Welcome to the first installment of Bricklaying! Over the last few months, I've had a lot of people asking me how I'm managing to keep my budget so low. Especially in Massachusetts, the grocery costs are awful and most people I know are lucky if they spend less than $200 in a week. I hardly consider myself an expert, but I have definitely laid the foundation for good habits, and I do follow pretty basic guidelines when I'm shopping. I thought it would be helpful to share those bricks and help you build your own budgeting safehouse!
So let's start with an easy excercise:
1. Sit down and make a list of your family's must-haves.
Every family has different tastes. Some like spicy. Some like savory. Some are vegetarians, and some are meat-atarians :) Many people are dealing with dietary restrictions, either self-imposed or because of a medical issue. Take a little time and make a list of absolute necessities for your pantry - be realistic (while beef may be on the "needs" list, sirloin is not) and be aware of what you use on a very regular basis.

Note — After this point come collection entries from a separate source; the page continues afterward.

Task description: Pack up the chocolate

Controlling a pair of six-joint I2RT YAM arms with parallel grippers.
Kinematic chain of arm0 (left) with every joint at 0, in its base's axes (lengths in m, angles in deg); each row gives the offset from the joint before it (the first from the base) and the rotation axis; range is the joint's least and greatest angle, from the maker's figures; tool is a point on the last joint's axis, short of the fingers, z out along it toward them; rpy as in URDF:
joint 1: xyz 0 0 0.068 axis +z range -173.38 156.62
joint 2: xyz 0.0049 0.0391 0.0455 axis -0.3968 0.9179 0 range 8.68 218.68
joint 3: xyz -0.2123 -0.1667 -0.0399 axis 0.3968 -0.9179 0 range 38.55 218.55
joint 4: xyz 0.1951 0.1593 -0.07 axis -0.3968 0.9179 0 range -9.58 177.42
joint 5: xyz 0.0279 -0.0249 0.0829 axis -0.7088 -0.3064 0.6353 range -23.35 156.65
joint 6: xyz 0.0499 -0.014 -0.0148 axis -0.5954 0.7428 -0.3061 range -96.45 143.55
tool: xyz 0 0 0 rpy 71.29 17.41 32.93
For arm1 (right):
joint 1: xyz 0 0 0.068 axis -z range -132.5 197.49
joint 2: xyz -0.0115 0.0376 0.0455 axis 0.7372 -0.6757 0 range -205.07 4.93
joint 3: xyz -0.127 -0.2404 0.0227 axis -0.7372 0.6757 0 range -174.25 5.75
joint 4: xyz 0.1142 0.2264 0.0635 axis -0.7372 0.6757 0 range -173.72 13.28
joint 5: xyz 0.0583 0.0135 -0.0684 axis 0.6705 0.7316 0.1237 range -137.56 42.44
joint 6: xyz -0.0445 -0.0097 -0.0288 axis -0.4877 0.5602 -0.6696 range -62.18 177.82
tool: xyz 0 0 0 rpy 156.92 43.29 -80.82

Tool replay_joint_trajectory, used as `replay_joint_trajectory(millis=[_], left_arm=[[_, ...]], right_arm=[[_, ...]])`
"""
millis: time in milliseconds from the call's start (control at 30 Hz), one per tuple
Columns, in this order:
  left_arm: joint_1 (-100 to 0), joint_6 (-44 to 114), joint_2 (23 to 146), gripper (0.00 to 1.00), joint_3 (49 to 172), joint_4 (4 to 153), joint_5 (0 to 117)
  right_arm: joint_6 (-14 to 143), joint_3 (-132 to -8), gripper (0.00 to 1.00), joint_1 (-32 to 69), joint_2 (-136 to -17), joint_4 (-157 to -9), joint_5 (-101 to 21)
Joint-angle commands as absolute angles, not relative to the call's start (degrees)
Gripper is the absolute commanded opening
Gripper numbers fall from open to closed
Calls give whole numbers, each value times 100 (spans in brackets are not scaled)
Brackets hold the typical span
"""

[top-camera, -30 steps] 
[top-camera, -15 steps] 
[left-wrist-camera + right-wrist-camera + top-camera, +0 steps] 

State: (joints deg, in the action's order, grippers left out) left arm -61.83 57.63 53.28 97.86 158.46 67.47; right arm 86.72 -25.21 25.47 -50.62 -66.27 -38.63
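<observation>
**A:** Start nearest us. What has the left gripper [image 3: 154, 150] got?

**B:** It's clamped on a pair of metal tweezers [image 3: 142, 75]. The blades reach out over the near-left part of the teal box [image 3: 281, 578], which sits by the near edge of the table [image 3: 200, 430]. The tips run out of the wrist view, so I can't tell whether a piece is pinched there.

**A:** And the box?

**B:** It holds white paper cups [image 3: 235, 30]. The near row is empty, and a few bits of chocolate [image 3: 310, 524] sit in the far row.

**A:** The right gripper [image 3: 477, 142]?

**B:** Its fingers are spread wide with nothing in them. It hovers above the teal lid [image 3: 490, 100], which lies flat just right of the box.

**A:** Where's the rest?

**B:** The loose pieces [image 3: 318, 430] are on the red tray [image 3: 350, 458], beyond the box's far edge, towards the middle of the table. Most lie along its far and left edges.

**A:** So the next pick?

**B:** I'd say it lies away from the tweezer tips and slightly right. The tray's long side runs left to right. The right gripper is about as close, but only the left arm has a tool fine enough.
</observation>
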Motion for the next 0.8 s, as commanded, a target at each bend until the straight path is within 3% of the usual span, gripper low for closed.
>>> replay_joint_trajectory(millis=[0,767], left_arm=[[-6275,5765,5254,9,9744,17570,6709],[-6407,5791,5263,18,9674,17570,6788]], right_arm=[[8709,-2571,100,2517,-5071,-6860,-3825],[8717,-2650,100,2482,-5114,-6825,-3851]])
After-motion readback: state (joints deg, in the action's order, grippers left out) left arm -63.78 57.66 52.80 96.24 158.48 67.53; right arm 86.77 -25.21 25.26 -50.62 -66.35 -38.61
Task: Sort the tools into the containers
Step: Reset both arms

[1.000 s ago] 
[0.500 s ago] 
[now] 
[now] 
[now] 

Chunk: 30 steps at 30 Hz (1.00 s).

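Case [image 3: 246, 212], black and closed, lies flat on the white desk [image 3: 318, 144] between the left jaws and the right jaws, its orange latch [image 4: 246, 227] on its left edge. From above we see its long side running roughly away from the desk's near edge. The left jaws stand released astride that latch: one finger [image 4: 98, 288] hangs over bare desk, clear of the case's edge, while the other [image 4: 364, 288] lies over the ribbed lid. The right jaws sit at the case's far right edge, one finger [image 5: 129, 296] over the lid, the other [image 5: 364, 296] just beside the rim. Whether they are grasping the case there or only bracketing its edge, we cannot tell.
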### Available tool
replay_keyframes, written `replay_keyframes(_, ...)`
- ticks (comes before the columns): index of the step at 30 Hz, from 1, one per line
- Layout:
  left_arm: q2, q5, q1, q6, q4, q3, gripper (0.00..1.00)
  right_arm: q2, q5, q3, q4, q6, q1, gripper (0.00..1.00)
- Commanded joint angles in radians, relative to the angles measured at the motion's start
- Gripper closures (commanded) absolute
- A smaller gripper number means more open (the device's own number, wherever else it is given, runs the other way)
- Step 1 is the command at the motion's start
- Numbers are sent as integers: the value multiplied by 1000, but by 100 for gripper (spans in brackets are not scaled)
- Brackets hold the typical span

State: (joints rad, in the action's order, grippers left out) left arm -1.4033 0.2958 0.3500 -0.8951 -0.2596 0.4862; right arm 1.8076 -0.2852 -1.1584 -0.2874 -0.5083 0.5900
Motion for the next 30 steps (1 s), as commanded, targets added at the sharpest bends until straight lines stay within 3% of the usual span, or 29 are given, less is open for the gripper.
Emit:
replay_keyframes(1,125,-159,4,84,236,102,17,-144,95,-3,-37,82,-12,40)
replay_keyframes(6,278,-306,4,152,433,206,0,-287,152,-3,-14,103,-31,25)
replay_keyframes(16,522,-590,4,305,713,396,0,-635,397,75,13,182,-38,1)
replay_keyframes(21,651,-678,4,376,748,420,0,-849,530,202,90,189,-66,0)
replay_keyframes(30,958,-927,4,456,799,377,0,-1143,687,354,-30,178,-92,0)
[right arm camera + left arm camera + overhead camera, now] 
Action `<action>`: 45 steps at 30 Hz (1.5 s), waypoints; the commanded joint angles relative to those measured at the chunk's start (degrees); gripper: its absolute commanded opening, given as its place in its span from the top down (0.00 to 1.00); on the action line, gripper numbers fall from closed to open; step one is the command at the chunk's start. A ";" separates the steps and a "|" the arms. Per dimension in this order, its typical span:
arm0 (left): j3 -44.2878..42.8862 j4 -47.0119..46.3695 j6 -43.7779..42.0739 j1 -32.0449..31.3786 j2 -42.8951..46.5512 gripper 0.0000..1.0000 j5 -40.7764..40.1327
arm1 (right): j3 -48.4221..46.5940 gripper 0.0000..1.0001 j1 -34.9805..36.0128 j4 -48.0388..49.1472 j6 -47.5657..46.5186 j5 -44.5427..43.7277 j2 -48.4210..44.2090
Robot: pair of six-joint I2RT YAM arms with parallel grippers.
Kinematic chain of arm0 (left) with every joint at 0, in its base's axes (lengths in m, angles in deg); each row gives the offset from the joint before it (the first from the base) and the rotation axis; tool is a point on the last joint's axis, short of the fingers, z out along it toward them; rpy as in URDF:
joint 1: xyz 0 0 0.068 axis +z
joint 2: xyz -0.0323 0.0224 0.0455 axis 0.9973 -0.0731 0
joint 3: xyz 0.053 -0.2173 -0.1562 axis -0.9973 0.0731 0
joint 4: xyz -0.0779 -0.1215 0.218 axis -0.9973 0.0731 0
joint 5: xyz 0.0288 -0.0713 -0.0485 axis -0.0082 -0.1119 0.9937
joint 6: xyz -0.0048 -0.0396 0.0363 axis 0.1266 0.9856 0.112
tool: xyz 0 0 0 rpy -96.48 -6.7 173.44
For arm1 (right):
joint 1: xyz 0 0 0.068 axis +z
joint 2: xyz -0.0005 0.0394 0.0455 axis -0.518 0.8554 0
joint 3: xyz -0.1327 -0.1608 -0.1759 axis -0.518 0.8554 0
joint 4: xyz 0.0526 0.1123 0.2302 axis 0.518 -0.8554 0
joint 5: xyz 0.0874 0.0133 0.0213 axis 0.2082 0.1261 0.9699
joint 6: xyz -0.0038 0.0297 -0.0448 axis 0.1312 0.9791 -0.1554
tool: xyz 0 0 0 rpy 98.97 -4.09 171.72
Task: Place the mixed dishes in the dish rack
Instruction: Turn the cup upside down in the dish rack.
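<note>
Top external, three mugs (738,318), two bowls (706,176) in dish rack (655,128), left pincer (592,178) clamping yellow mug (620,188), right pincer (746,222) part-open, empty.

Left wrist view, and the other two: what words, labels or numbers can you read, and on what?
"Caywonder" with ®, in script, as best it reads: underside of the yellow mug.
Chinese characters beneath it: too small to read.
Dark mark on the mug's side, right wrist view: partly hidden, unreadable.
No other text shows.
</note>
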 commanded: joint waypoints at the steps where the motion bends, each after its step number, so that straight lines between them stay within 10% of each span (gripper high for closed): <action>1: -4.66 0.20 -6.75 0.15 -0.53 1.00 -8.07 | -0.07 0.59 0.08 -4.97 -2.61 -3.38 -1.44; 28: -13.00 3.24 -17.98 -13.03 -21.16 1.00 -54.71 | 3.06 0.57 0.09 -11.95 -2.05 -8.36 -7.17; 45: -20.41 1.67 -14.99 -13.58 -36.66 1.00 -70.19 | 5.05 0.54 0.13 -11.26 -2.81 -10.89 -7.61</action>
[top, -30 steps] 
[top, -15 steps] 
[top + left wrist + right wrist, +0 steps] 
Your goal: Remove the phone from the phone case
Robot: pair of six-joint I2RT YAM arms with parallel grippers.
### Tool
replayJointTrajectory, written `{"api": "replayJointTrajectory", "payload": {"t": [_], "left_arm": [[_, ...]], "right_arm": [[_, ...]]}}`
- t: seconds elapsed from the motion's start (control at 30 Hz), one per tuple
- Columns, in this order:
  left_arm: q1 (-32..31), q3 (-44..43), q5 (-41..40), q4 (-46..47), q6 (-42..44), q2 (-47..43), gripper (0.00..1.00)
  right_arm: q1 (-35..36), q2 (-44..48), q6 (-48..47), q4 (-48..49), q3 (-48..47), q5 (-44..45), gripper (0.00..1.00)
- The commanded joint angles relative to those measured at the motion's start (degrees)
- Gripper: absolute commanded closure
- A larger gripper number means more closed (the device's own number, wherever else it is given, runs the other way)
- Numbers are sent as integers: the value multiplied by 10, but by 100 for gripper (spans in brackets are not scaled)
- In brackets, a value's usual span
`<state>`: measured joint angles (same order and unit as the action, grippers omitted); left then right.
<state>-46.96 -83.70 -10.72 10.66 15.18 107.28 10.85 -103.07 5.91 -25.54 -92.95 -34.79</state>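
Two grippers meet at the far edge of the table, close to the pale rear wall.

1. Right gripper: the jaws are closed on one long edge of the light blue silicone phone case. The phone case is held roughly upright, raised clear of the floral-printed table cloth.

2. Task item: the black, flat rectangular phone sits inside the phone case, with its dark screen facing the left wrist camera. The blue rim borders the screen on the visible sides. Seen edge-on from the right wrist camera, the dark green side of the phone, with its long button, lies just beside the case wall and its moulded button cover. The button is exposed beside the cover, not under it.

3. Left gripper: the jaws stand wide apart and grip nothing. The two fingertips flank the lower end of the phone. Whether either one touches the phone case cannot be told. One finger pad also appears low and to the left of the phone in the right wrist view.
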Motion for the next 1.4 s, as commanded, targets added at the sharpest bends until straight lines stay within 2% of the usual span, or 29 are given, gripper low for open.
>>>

Here are a few starter questions for you:
- What are the top 10 items you use EVERY week? Stay pretty general - brand loyalty is great for the big companies but flexibility with brands can be a huge expense-cutter
- What proteins are absolute staples in your diet?
- What convenience foods are you buying on a regular basis?
- What do you buy outside the home regularly that could be replaced by something from home? - think about trips to the coffee shop, regular lunches or dinners out, snacks from the convenience store...all those little expenditures add up fast!
- What are you buying pre-made that you could make at home? - Check the list at the end of this posting for some great links that may help you in this area!
The list you end up with should be about 20-25 items (don't include spices and seasonings, just basic foodstuffs). These are the items that should be targets for stocking up when they go on sale. (When I started really pushing the grocery budget, I was totally overwhelmed by trying to hit EVERY sale and EVERY coupon, and it was easy to buy lots of stuff that I had to force myself to use.) Putting to paper the things that are your family's "essentials" will give you a starting point toward smart stockpiling.